The problem: The line bearing "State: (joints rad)", together with all lines after it to the end of the material, should be repeated exactly; leave out everything else.

Recorded data:
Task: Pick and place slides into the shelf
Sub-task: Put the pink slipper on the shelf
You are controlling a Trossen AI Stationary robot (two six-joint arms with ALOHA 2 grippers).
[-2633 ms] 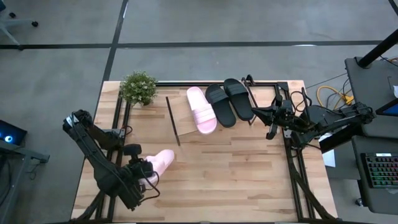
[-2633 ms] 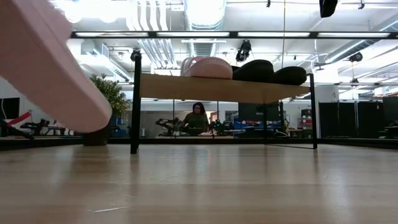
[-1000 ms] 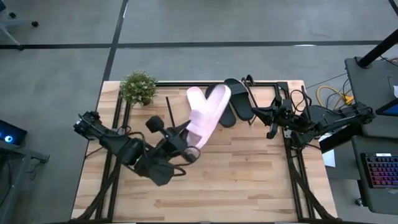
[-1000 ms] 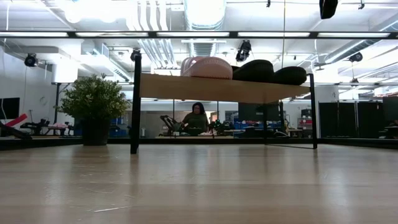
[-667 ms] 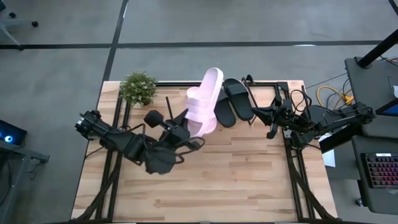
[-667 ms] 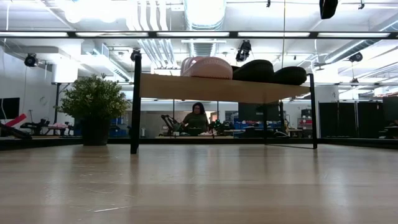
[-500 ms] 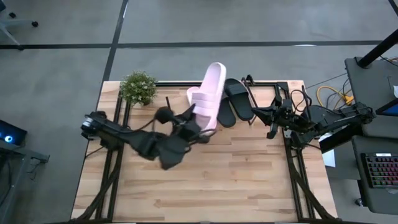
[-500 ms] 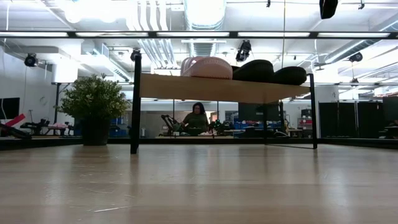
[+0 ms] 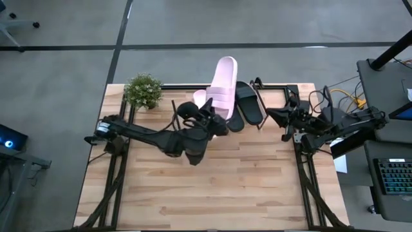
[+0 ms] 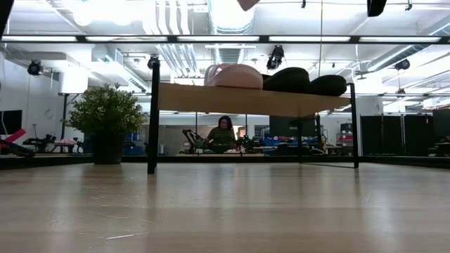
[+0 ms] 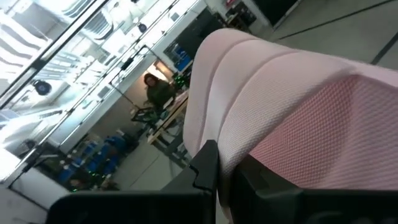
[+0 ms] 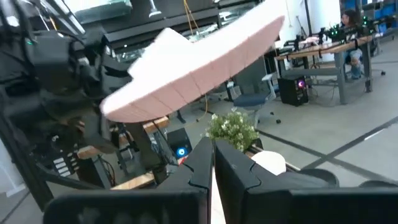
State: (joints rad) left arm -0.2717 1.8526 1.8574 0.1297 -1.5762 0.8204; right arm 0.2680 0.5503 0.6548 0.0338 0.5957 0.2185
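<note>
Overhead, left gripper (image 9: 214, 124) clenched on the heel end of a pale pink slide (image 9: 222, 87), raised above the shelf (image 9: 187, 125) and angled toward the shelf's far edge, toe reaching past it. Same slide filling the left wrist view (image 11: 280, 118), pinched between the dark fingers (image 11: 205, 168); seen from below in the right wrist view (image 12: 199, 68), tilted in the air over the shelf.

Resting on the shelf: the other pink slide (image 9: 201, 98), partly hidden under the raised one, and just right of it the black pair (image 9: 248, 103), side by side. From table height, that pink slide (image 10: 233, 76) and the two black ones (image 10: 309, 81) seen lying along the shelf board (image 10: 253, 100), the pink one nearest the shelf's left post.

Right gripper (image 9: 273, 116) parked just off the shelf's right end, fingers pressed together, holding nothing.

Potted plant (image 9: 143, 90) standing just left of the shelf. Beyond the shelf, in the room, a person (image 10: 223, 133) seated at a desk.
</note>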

Task solution:
State: (joints rad) left arm -0.2717 1.8526 1.8574 0.1297 -1.5762 0.8204; right arm 0.2680 0.5503 0.6548 0.0338 0.5957 0.2185
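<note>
Overhead, left gripper (image 9: 214, 124) clenched on the heel end of a pale pink slide (image 9: 222, 87), raised above the shelf (image 9: 187, 125) and angled toward the shelf's far edge, toe reaching past it. Same slide filling the left wrist view (image 11: 280, 118), pinched between the dark fingers (image 11: 205, 168); seen from below in the right wrist view (image 12: 199, 68), tilted in the air over the shelf.

Resting on the shelf: the other pink slide (image 9: 201, 98), partly hidden under the raised one, and just right of it the black pair (image 9: 248, 103), side by side. From table height, that pink slide (image 10: 233, 76) and the two black ones (image 10: 309, 81) seen lying along the shelf board (image 10: 253, 100), the pink one nearest the shelf's left post.

Right gripper (image 9: 273, 116) parked just off the shelf's right end, fingers pressed together, holding nothing.

Potted plant (image 9: 143, 90) standing just left of the shelf. Beyond the shelf, in the room, a person (image 10: 223, 133) seated at a desk.
</note>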

The given output is the complete response.